» **Task to complete**: The listing must be reproduced in full, exactly as it stands.

» **Dataset records**:
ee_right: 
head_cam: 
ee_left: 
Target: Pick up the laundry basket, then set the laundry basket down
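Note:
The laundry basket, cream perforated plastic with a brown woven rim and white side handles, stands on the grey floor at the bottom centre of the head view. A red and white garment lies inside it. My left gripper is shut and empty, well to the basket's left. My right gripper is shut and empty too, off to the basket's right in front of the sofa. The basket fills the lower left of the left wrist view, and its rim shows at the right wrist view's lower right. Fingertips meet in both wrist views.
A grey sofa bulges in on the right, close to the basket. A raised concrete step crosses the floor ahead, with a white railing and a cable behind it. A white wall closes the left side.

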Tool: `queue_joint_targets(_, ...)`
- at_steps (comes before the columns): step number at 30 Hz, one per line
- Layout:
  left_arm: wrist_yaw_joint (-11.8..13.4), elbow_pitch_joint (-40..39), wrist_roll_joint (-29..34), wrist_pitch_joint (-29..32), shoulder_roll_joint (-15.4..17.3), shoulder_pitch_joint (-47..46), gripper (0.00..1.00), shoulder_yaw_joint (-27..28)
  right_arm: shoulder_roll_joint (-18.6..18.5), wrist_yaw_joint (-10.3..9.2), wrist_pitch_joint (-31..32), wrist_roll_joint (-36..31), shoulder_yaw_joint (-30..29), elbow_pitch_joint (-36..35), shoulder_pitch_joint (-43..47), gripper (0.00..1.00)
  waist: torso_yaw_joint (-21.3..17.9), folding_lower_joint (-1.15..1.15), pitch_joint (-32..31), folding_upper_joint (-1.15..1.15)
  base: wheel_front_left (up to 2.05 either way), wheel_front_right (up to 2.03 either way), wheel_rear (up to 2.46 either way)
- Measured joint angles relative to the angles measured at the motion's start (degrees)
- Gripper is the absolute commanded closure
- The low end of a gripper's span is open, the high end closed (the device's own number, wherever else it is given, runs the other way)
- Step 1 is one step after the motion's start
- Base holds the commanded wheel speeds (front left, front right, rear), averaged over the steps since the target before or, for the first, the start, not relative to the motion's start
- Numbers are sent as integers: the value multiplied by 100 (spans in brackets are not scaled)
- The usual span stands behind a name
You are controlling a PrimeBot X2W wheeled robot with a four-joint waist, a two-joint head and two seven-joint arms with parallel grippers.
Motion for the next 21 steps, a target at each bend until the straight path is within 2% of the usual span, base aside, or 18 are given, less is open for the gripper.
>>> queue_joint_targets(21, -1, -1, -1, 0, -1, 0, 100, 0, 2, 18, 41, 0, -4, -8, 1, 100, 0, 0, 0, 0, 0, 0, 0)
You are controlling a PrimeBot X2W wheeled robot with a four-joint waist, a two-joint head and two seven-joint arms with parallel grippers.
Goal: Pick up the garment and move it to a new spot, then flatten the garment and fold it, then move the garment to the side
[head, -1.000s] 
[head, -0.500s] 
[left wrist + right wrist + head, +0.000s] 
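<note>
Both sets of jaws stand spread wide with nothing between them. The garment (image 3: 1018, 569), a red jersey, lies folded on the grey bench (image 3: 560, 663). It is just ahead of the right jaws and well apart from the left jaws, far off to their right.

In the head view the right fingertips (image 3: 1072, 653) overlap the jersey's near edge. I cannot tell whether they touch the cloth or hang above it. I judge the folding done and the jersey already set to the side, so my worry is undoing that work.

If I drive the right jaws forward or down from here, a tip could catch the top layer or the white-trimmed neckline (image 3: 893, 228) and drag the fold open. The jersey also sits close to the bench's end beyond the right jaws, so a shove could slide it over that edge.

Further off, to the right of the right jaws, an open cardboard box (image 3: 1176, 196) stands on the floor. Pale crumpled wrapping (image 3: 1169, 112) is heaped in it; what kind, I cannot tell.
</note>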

» **Answer to this exercise**:
ee_right: 
head_cam: 
ee_left: 
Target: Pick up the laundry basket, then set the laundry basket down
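Note:
The laundry basket, cream perforated plastic with a brown woven rim and white side handles, stands on the grey floor at the bottom centre of the head view. A red and white garment lies inside it. My left gripper is shut and empty, well to the basket's left. My right gripper is shut and empty too, off to the basket's right in front of the sofa. The basket fills the lower left of the left wrist view, and its rim shows at the right wrist view's lower right. Fingertips meet in both wrist views.
A grey sofa bulges in on the right, close to the basket. A raised concrete step crosses the floor ahead, with a white railing and a cable behind it. A white wall closes the left side.
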
Tool: `queue_joint_targets(_, ...)`
- at_steps (comes before the columns): step number at 30 Hz, one per line
- Layout:
  left_arm: wrist_yaw_joint (-11.8..13.4), elbow_pitch_joint (-40..39), wrist_roll_joint (-29..34), wrist_pitch_joint (-29..32), shoulder_roll_joint (-15.4..17.3), shoulder_pitch_joint (-47..46), gripper (0.00..1.00), shoulder_yaw_joint (-27..28)
  right_arm: shoulder_roll_joint (-18.6..18.5), wrist_yaw_joint (-10.3..9.2), wrist_pitch_joint (-31..32), wrist_roll_joint (-36..31), shoulder_yaw_joint (-30..29), elbow_pitch_joint (-36..35), shoulder_pitch_joint (-43..47), gripper (0.00..1.00)
  waist: torso_yaw_joint (-21.3..17.9), folding_lower_joint (-1.15..1.15), pitch_joint (-32..31), folding_upper_joint (-1.15..1.15)
  base: wheel_front_left (up to 2.05 either way), wheel_front_right (up to 2.03 either way), wheel_rear (up to 2.46 either way)
- Measured joint angles relative to the angles measured at the motion's start (degrees)
- Gripper is the absolute commanded closure
- The low end of a gripper's span is open, the high end closed (the device's own number, wherever else it is given, runs the other way)
- Step 1 is one step after the motion's start
- Base holds the commanded wheel speeds (front left, front right, rear), averaged over the steps since the target before or, for the first, the start, not relative to the motion's start
- Numbers are sent as integers: the value multiplied by 100 (spans in brackets are not scaled)
- The usual span stands behind a name
You are controlling a PrimeBot X2W wheeled robot with a four-joint waist, a two-joint head and two seven-joint arms with parallel grippers.
Motion for the next 21 steps, a target at each bend until the straight path is within 2% of the usual span, base aside, or 18 are given, less is open for the gripper.
>>> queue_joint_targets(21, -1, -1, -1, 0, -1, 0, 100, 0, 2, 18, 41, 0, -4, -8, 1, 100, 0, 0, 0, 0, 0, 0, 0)
You are controlling a PrimeBot X2W wheeled robot with a four-joint waist, a two-joint head and two seven-joint arms with parallel grippers.
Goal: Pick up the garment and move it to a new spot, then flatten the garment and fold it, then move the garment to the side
[head, -1.000s] 
[head, -0.500s] 
[left wrist + right wrist + head, +0.000s] 
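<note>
Both sets of jaws stand spread wide with nothing between them. The garment (image 3: 1018, 569), a red jersey, lies folded on the grey bench (image 3: 560, 663). It is just ahead of the right jaws and well apart from the left jaws, far off to their right.

In the head view the right fingertips (image 3: 1072, 653) overlap the jersey's near edge. I cannot tell whether they touch the cloth or hang above it. I judge the folding done and the jersey already set to the side, so my worry is undoing that work.

If I drive the right jaws forward or down from here, a tip could catch the top layer or the white-trimmed neckline (image 3: 893, 228) and drag the fold open. The jersey also sits close to the bench's end beyond the right jaws, so a shove could slide it over that edge.

Further off, to the right of the right jaws, an open cardboard box (image 3: 1176, 196) stands on the floor. Pale crumpled wrapping (image 3: 1169, 112) is heaped in it; what kind, I cannot tell.
</note>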

At this stage, the exercise is finished.